Au Nord comme au Sud, des collectifs, des réseaux d’associations et de syndicats se mobilisent contre le Millenium Round qui démarre le 30 Novembre 1999 à SEATTLE, sous l’égide de l’OMC. Ils exigent un moratoire des négociations afin que soit conduite l’évaluation des impacts économiques et sociaux des rounds précédents et que preuve soit faite de la légitimité démocratique de l’OMC.

C’est possible de transformer l’OMC, mais ce n’est possible que si nous gardons cette mobilisation. Il faut la renforcer aussi et il faut être solidaires. Il ne faut pas que le paysan dise « il n’y a que l’agriculture qui m’intéresse », que l’instituteur dise « il n’y a que l’éducation qui m’intéresse », que le médecin dise « il n’y a que la santé publique qui m’intéresse ». Il faut qu’on soit « Un pour tous, tous pour un » parce que, sinon, on va être tous « canardés » les uns après les autres !
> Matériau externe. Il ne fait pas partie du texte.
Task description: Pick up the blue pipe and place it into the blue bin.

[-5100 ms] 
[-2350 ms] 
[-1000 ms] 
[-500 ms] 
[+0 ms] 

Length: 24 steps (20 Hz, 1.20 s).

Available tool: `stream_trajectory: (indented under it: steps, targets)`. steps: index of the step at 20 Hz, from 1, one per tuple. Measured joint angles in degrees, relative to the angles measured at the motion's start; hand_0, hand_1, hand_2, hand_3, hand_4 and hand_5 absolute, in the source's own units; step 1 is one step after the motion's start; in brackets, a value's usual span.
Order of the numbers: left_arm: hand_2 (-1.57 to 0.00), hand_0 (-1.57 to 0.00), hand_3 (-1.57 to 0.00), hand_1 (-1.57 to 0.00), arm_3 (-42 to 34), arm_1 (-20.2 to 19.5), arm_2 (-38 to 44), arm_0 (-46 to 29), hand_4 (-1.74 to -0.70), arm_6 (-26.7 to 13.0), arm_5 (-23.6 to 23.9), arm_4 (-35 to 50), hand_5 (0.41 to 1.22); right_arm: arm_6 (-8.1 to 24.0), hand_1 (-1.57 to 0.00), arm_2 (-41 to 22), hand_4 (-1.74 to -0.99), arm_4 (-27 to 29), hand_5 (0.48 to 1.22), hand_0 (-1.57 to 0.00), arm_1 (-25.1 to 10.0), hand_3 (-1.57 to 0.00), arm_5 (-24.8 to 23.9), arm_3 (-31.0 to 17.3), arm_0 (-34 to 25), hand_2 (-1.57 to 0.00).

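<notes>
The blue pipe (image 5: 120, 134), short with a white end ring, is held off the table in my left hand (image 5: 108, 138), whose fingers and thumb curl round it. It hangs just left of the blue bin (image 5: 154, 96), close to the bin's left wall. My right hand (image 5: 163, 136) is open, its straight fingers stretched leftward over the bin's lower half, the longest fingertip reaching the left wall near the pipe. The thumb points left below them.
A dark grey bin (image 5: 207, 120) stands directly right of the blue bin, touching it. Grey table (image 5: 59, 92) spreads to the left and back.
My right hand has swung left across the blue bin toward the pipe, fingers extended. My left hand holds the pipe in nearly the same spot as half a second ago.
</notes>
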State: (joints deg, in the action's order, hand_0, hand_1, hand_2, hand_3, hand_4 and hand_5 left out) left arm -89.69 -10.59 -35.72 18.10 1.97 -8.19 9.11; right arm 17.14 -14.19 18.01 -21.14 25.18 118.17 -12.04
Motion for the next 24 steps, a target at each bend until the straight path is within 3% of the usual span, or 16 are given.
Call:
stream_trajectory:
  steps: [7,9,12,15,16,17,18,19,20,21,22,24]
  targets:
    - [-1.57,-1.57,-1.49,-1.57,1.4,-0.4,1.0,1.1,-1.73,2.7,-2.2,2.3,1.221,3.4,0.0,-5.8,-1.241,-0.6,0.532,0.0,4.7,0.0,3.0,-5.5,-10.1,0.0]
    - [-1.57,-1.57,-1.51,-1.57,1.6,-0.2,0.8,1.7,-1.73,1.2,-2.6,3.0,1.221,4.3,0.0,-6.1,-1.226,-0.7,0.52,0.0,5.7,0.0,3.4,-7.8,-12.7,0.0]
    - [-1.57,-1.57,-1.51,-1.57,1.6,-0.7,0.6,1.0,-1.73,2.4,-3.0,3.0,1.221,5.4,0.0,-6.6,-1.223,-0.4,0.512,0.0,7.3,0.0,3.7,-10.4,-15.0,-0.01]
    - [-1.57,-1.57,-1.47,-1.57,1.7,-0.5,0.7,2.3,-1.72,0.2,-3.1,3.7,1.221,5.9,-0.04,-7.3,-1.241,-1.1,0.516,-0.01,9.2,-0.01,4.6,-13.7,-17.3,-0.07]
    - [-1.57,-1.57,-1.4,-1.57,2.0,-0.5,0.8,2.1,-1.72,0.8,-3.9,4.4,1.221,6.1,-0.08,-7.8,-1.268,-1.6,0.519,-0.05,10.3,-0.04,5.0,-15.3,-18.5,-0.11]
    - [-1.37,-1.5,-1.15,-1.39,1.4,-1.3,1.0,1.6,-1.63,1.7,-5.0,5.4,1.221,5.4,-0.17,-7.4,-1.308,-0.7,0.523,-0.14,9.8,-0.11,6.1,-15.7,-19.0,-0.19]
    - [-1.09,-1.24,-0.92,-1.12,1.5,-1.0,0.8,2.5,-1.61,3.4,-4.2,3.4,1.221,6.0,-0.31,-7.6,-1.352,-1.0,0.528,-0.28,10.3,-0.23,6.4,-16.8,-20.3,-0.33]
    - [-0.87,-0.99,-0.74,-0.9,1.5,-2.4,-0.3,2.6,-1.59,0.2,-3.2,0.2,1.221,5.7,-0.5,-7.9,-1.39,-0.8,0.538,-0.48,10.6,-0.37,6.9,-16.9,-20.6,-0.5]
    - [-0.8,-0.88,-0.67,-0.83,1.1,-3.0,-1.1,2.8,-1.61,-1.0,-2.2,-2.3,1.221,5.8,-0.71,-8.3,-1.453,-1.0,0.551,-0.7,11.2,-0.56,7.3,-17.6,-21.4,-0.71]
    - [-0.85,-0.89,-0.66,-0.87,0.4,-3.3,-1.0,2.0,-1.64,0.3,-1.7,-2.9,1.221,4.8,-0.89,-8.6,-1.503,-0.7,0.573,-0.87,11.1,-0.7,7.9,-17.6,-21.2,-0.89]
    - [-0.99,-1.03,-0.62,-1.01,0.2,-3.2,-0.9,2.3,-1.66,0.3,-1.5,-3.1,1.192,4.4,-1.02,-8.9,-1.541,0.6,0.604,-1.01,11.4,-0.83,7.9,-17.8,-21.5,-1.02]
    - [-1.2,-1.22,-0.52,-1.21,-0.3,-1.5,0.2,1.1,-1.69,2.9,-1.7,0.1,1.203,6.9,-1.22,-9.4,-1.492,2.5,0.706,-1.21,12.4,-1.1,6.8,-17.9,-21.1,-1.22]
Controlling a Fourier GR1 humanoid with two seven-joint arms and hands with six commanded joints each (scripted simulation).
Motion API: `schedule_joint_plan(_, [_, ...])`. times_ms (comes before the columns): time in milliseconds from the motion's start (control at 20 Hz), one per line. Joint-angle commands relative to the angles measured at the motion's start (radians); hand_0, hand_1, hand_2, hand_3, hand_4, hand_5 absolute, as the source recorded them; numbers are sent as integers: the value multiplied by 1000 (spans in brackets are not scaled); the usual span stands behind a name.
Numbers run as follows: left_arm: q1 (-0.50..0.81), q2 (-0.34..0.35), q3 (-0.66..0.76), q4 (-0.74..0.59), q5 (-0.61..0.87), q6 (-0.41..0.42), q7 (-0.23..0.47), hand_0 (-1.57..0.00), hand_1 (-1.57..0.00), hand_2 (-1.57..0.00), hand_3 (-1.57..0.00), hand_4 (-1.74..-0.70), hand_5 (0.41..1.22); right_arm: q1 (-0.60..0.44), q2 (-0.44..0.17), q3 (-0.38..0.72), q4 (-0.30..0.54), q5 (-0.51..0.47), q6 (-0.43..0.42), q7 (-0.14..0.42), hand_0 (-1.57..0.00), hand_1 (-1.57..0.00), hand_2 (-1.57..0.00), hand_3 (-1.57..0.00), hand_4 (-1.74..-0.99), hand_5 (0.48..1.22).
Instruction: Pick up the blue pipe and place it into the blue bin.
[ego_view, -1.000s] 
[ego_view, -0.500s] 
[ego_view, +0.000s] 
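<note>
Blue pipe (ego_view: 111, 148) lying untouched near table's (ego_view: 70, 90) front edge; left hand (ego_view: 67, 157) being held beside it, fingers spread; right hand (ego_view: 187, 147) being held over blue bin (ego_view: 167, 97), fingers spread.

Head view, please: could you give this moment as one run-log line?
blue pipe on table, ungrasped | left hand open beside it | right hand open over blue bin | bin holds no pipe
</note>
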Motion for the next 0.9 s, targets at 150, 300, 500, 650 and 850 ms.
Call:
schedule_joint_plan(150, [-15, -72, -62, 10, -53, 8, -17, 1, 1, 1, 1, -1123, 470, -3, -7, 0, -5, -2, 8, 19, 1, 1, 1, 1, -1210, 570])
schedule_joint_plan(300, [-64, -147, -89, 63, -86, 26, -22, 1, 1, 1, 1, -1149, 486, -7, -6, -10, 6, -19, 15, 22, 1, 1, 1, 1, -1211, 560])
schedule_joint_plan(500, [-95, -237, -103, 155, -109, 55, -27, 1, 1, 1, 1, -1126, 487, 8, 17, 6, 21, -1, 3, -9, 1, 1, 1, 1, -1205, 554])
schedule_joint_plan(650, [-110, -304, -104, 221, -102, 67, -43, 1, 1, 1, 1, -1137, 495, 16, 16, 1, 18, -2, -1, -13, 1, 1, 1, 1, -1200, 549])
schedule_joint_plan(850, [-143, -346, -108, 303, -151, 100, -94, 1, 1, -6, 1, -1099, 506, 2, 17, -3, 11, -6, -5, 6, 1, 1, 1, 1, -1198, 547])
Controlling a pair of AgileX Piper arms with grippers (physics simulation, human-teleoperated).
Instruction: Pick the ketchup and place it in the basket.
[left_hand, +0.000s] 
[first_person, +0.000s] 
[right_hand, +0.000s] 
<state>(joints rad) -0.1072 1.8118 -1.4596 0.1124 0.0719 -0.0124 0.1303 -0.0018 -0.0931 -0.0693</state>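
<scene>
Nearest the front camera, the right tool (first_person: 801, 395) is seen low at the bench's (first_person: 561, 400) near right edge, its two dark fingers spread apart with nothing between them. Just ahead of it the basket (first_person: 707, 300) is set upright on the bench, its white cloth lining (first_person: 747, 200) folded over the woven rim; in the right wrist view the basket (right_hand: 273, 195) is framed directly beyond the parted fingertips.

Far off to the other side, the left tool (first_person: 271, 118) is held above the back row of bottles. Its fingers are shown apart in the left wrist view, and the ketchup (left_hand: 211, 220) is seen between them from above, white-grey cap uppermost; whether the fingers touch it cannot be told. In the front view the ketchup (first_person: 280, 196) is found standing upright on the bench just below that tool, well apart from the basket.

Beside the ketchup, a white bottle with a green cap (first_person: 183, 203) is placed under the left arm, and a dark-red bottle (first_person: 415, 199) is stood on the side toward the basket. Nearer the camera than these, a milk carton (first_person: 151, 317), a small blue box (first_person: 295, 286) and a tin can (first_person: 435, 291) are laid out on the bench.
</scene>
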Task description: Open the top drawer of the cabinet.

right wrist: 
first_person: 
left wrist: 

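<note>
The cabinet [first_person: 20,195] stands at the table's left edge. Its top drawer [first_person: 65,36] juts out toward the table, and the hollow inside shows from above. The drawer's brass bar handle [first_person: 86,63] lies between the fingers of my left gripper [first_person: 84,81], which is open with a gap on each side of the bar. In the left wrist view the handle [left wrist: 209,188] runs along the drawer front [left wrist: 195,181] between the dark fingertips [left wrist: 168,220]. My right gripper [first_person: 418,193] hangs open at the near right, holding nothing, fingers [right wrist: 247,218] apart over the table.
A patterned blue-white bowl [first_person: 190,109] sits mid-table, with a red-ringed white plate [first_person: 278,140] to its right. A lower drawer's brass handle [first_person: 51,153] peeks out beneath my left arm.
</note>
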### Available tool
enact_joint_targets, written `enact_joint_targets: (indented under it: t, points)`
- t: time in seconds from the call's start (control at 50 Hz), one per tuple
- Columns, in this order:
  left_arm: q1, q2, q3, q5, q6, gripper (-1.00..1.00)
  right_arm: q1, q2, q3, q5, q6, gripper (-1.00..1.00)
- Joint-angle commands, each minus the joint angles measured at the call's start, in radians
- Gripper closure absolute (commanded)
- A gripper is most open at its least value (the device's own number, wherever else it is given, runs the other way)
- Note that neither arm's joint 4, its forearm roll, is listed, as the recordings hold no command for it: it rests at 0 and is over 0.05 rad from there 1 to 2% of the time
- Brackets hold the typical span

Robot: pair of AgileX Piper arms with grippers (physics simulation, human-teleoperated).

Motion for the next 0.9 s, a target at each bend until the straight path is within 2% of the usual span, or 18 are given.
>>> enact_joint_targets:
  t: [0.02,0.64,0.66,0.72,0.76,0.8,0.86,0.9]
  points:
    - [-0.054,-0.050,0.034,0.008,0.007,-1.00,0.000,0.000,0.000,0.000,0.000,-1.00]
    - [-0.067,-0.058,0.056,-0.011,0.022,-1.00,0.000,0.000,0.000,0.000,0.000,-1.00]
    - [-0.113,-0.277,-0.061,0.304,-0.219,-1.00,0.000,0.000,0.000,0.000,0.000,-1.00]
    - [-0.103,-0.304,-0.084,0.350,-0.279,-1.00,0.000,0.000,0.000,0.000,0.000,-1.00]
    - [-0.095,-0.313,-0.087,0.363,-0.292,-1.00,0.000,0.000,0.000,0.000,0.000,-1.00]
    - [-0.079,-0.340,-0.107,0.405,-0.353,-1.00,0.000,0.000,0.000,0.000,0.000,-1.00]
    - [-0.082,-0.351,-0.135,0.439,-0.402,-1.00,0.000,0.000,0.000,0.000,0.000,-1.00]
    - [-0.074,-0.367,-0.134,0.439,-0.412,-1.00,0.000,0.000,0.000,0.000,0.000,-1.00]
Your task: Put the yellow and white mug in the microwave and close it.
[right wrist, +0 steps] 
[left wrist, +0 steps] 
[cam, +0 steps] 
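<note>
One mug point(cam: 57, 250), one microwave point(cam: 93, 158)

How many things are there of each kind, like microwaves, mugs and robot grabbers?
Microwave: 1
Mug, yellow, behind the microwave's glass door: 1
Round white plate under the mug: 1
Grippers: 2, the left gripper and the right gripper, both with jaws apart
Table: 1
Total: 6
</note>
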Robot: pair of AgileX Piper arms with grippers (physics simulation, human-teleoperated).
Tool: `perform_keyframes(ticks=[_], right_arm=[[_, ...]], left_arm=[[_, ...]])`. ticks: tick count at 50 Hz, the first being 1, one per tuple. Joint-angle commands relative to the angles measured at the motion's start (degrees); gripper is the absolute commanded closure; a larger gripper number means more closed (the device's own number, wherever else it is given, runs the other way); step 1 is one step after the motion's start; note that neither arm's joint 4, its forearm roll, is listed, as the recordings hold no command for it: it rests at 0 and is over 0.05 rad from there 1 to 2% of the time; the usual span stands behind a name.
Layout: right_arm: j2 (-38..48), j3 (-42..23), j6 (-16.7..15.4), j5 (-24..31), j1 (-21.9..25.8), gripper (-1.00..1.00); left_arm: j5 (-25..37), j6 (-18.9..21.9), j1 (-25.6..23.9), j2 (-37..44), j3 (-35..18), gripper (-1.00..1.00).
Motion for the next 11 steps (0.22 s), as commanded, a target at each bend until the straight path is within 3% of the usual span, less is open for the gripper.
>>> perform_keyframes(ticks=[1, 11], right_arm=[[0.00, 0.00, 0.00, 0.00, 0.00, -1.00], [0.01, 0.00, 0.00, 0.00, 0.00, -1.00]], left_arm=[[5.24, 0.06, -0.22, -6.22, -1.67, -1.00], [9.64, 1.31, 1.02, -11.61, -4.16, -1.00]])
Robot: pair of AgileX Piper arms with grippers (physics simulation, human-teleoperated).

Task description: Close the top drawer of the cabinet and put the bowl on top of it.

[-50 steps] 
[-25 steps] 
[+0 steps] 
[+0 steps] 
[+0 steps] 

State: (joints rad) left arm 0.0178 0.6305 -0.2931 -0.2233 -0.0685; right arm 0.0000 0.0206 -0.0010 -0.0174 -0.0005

L’OMC sera le théâtre d’une très grande négociation avec énormément de sujets sur la table en même temps ; on ne sait pas encore exactement lesquels. On en connaît certains mais pas tous. Et, là-dessus, Il y aura un processus de donnant-donnant et il va falloir empêcher que, par exemple, l’Europe dise « bon, je sauvegarde mon agriculture mais je te donne la culture, je sauvegarde mon système éducatif, mais je te donne la santé » et ainsi de suite … Ce serait le très grand danger.

Alors l’unité sera capitale et, si nous pouvons maintenir cette unité, je crois que nous avons de grandes chances de gagner.